Predictive Modeling

(Textbook: Chapter 10)

The Big Picture

We are in the Model phase.

Types of Learning

supervised (Chapters 10 and 11)
unsupervised (Chapter 12)

Supervised Learning

In supervised learning:

your data has a response variable;
the other variables are predictor variables;
your goal is to find a function (from predictor variables to response) that can be used to predict value of a response variable for a new individual whose predictor variables are known.

Linear regression modeling was an example of this.

Unsupervised Learning

In unsupervised learning:

there is no clear response variable;
your goal is to find patterns or groupings in the data.

We will discuss supervised learning in a later Chapter.

Predictive Modeling Basics

Packages Needed Now

library(tidyverse)

Income Data

url <-
  "http://archive.ics.uci.edu/ml/machine-learning-databases/adult/adult.data"
census <- read_csv(
  url,
  col_names = c(
    "age", "workclass", "fnlwgt", "education", 
    "education_1", "marital_status", "occupation", "relationship", 
    "race", "sex", "capital_gain", "capital_loss", "hours_per_week", 
    "native_country", "income"
  )
) %>%
  mutate(income = factor(income))

income is the response variable.

Package tidymodels

library(tidymodels)

Training/Test

Divide data randomly into a training set and a test set. (See why later.)

set.seed(364)
census_parts <- census %>%
  initial_split(prop = 0.8)
train <- census_parts %>%
  training()
test <- census_parts %>%
  testing()

Training set has 80% of the original rows.
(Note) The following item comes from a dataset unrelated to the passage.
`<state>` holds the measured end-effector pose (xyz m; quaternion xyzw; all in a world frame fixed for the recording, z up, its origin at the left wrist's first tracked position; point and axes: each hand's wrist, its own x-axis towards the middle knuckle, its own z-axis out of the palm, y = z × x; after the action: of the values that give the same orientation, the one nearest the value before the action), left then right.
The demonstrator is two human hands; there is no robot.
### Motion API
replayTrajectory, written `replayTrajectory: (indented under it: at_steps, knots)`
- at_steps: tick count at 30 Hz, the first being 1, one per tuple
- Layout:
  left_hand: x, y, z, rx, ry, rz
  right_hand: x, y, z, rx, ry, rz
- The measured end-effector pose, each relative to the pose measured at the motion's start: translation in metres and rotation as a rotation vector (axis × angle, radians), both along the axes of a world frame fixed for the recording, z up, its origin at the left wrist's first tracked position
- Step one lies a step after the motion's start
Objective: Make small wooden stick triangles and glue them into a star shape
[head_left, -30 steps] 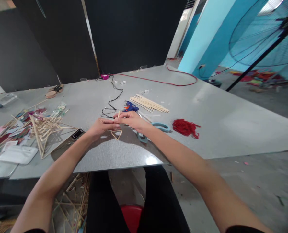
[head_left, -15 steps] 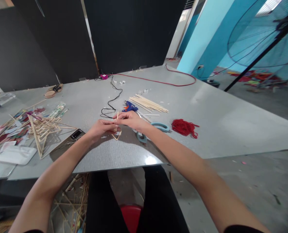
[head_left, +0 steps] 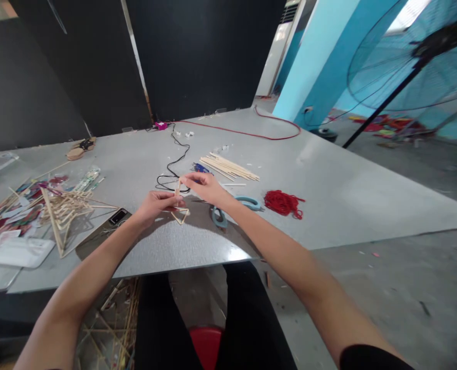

Test set has the remaining 20%.

We will build predictive models on the training set.

Percentage of High-Earners

pi_bar <- train %>%
  count(income) %>%
  mutate(pct = n / sum(n)) %>%
  filter(income == ">50K") %>%
  pull(pct)

pi_bar

[1] 0.2412853

Null Model

Suppose you build your model without using ANY other variables as predictors. you model would predict that a new individual:

has a probability of 0.2412853 of earning over 50K;
would classify him/her as earning less than 50K.

The Null Model, Computed

mod_null <- logistic_reg(mode = "classification") %>%
  set_engine("glm") %>%
  fit(income ~ 1, data = train)

Note: logistic_reg() is in the parsnip package, which is loaded when tidymodels is attached.

The Null Model, Displayed

broom::tidy(mod_null)

# A tibble: 1 × 5
  term        estimate std.error statistic p.value
  <chr>          <dbl>     <dbl>     <dbl>   <dbl>
1 (Intercept)    -1.15    0.0145     -79.1       0

Logistic Review 1

Recall that if a logistic model has predictors \(X_1, \ldots, X_r\), then

\[\pi_i = P(y_i = 1) = \frac{\mathrm{e}^{S_i}}{1+\mathrm{e}^{S_i}},\] where \(S_i = \beta_0 +\beta_1x_{1i}+\ldots +\beta_rx_{ri}\).

Logistic Review 2

Here there are no predcitors, and we estimated \(\beta_0\) to be

nm_int <- broom::tidy(mod_null)[[1, 2]]
nm_int

[1] -1.145646

So we estimate the probability of being a high earner as:

exp(nm_int) / (1 + exp(nm_int))

[1] 0.2412853

Many Predictions

Make the model classify, for every individual in the training set:

pred_null <- train %>%
 select(income) %>%
  bind_cols(
    predict(mod_null, new_data = train, type = "class")
  ) %>%
  rename(income_null = .pred_class)

Of course it guesses <50K, each time!

Accuracy

accuracy(pred_null, income, income_null)

# A tibble: 1 × 3
  .metric  .estimator .estimate
  <chr>    <chr>          <dbl>
1 accuracy binary         0.759

With the null model the proportion of times we are right is proportion of subjects who are not high-earners!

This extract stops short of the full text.